Computational Principles of Intelligence
We are an interdisciplinary research group that develops computational models of human intelligence. Our goal is to build formal theories of how people generalize from little data, explore efficiently, and find approximate solutions to complex problems.
We build precise and powerful models of people's cognitive abilities, combining psychology, machine learning, and neuroscience. We use interactive games, large data sets, online and lab experiments to study how people learn and explore. We focus on the following three topics:
Compared to machine learning algorithms, people are generally much better at generalizing from limited data. To account for this, we work on compositional theories of generalization. Our account assumes people rely on compositional inductive biases: priors over different structural forms that can be combined and reused, creating potentially infinite generalizations from a finite set of simple building blocks. We model human generalization using methods of function approximation and program induction.
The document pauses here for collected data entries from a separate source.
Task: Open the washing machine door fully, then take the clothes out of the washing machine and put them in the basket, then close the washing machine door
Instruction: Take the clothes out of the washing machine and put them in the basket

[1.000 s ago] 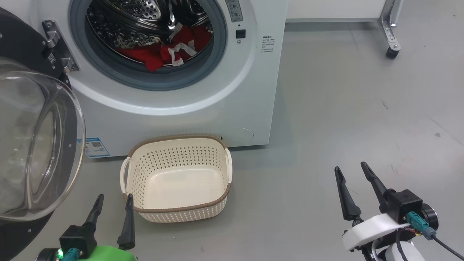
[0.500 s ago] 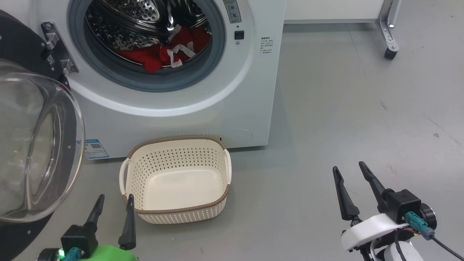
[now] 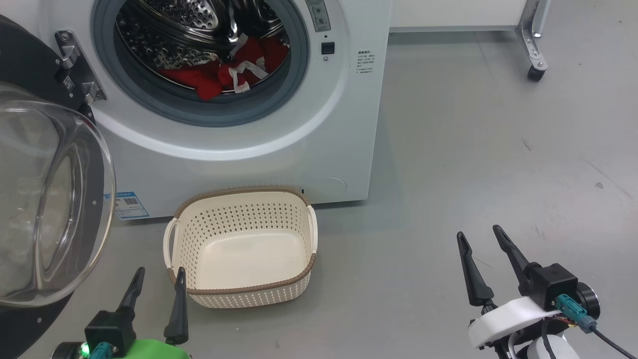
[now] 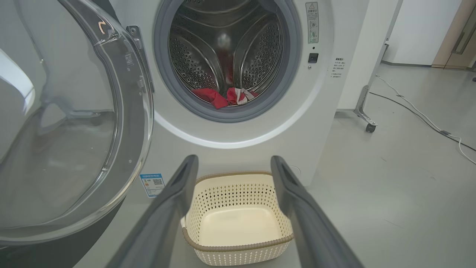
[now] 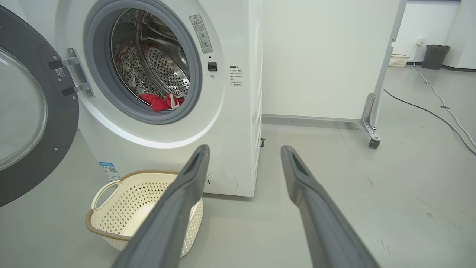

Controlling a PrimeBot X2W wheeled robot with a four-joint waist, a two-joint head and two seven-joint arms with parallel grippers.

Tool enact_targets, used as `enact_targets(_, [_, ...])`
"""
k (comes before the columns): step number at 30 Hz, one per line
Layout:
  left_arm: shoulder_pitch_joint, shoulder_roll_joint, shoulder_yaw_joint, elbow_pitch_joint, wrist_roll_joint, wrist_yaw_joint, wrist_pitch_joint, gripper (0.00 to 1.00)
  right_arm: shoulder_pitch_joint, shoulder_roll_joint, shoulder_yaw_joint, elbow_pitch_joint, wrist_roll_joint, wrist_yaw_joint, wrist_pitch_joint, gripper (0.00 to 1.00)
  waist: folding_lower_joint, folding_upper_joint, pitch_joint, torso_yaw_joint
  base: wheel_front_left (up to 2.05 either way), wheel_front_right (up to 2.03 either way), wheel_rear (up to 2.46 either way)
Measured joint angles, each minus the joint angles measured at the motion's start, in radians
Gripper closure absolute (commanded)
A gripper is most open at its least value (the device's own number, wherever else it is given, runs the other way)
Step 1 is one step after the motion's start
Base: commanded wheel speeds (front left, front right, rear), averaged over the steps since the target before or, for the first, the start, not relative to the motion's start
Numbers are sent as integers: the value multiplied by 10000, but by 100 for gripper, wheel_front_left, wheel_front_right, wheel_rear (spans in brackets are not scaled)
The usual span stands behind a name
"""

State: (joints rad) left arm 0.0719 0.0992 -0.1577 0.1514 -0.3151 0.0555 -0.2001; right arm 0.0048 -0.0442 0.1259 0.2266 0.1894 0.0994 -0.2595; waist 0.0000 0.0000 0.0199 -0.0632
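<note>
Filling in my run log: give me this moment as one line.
washing machine door: open | red clothes: in drum | basket: empty | left pincer: open | right pincer: open

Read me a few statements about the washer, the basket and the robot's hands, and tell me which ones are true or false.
1. The washing machine door stands open. True.
2. The basket stands on the floor right in front of the washing machine. True.
3. The red clothes lie in the basket. False: they lie in the drum, and the basket is empty.
4. The left hand grips the door. False: it is open, holds nothing and is clear of the door, and the right hand is open and empty too.
</note>
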Motion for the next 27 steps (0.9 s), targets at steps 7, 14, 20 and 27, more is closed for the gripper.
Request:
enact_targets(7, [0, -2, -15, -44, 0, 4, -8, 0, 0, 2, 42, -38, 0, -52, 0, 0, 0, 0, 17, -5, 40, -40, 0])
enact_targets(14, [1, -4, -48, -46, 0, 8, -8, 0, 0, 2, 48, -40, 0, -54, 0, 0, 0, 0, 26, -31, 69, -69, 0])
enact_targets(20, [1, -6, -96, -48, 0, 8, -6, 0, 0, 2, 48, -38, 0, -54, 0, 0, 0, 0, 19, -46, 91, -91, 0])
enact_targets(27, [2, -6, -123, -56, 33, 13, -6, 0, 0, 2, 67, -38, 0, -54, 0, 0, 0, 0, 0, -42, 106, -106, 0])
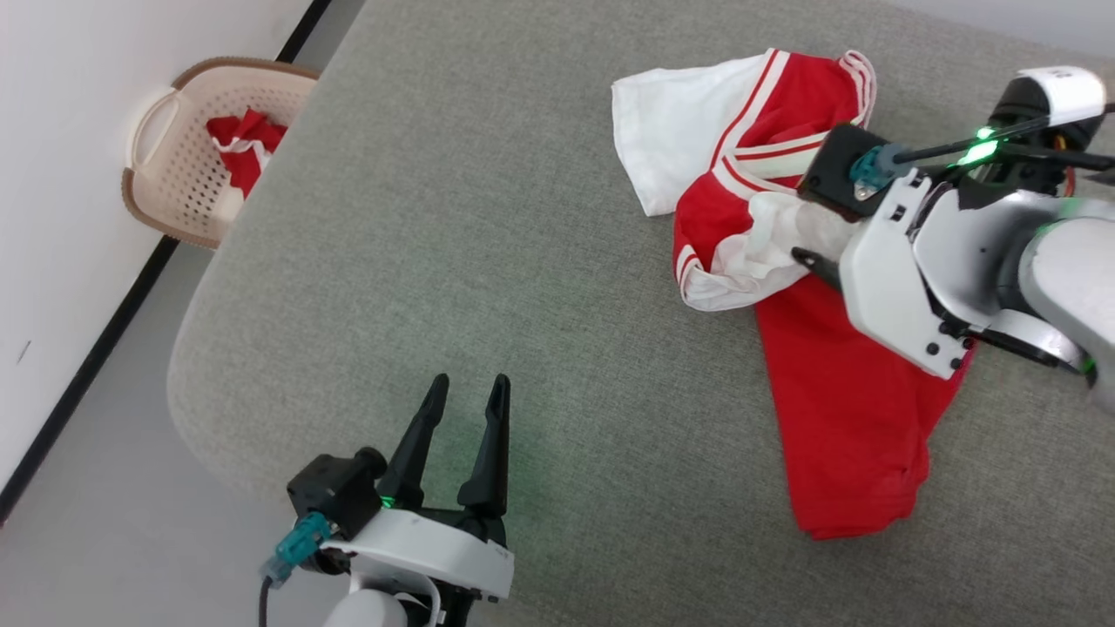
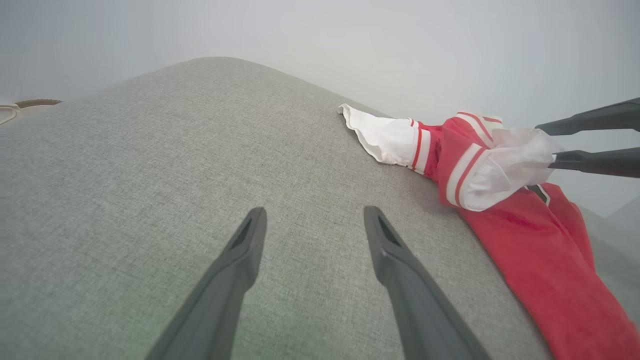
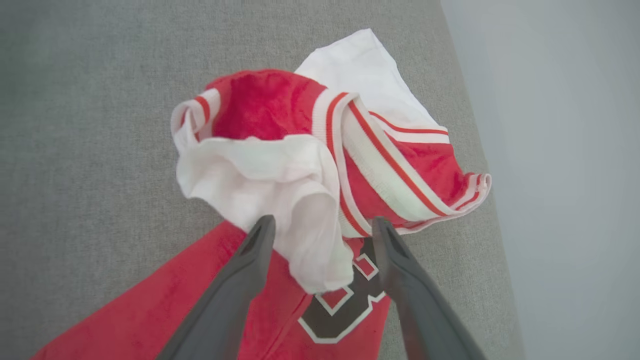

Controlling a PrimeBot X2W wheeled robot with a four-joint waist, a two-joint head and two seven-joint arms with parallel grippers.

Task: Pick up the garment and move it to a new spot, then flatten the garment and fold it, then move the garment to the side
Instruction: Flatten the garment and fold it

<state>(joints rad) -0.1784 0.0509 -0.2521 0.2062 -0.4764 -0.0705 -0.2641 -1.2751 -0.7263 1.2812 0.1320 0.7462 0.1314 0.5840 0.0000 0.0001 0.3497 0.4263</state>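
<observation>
Hovering my right pincer (image 3: 322, 222) over the garment (image 3: 270, 105), fingers spread wide, nothing clamped. One white sleeve (image 3: 280, 190) is bunched up between the two fingers and touches them, but it isn't pinched. Black lettering (image 3: 345, 310) with a white outline shows on the red chest just below the fingertips.

The garment lies on the grey cushion (image 1: 479, 218), on my right side and close to the cushion's right edge. The top end is crumpled, with striped trim folded over. The other sleeve (image 1: 671, 131) lies flat, pointing away to the left. The red body runs back toward me as a long strip.

My left pincer (image 1: 470, 379) is released too, fingers apart, over bare cushion near the front edge and well apart from the garment.

A basket (image 1: 152, 148) sits on the floor by the wall, far left, with red-and-white cloth (image 1: 244, 148) inside.
</observation>
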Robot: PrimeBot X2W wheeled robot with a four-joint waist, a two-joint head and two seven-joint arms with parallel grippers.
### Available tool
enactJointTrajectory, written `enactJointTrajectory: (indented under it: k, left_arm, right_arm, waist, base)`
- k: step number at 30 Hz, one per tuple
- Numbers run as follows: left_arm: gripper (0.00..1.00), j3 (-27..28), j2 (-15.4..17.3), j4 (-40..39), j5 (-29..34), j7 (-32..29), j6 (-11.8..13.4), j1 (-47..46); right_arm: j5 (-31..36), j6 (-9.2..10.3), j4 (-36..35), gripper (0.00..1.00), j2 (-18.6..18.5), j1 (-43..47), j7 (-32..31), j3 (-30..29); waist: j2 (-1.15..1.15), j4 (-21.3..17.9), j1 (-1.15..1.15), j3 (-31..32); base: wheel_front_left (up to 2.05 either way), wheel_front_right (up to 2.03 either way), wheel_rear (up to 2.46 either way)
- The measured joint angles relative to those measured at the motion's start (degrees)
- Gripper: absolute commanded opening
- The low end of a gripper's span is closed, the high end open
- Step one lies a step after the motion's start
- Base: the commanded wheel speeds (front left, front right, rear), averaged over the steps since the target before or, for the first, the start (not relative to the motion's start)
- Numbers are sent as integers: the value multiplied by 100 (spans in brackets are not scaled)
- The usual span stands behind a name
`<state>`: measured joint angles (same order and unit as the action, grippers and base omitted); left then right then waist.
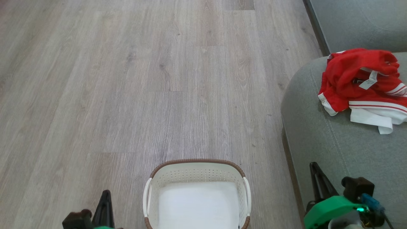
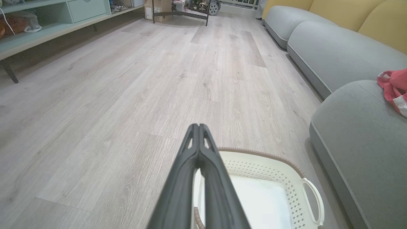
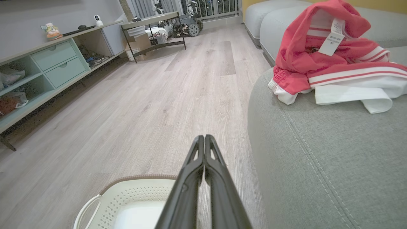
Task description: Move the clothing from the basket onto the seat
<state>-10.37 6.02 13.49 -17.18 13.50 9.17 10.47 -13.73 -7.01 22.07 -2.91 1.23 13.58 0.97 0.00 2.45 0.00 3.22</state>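
The red clothing (image 1: 362, 84) with white bands lies bunched on the grey-green seat (image 1: 334, 143) at the right; the same clothing (image 3: 330, 60) and seat (image 3: 318, 165) fill the right of the right wrist view. The cream basket (image 1: 197, 171) stands on the floor at the bottom centre, and the part in view holds only its bare white bottom. My left gripper (image 1: 105, 195) is shut and empty, left of the basket. My right gripper (image 1: 314, 168) is shut and empty, over the seat's front edge. Its tips (image 3: 204, 138) meet in its wrist view; the left gripper (image 2: 198, 127) shows the same.
Grey wood-plank floor (image 1: 143, 79) stretches ahead and to the left. A second sofa section (image 2: 337, 54) with yellow back cushions runs along the right. A pale green low cabinet (image 3: 44, 70) and a metal-legged table (image 3: 152, 35) stand far off at the left.
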Motion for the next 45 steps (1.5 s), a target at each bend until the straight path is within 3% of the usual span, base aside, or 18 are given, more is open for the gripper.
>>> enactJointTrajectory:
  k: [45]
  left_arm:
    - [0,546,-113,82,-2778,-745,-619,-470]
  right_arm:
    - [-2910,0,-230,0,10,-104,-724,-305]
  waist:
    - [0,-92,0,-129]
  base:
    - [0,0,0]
We study how people use structure to guide their search for rewards. Our models combine the ability to generalize with an uncertainty-driven exploration strategy. These models describe how adults use correlational structure to find rewards, how children and adults differ in their search behavior, and how people explore complex naturalistic environments. However, a simple drive towards uncertainty might not be all there is to human curiosity. We therefore investigate alternative forms of exploration based on an learner's competence or different information measures.
We investigate how people trade off between accuracy and efficiency when solving complex problems. As biological computation normally costs time and energy, a computationally efficient agent might halt computation after a short time. Using the notion of computational rationality, which assumes that people approximate optimal solutions through a limited set of mental simulations, we explain common heuristics as small sample approximations. Moreover, we assess how participants re-use computations and how they learn to approximate inferences over time.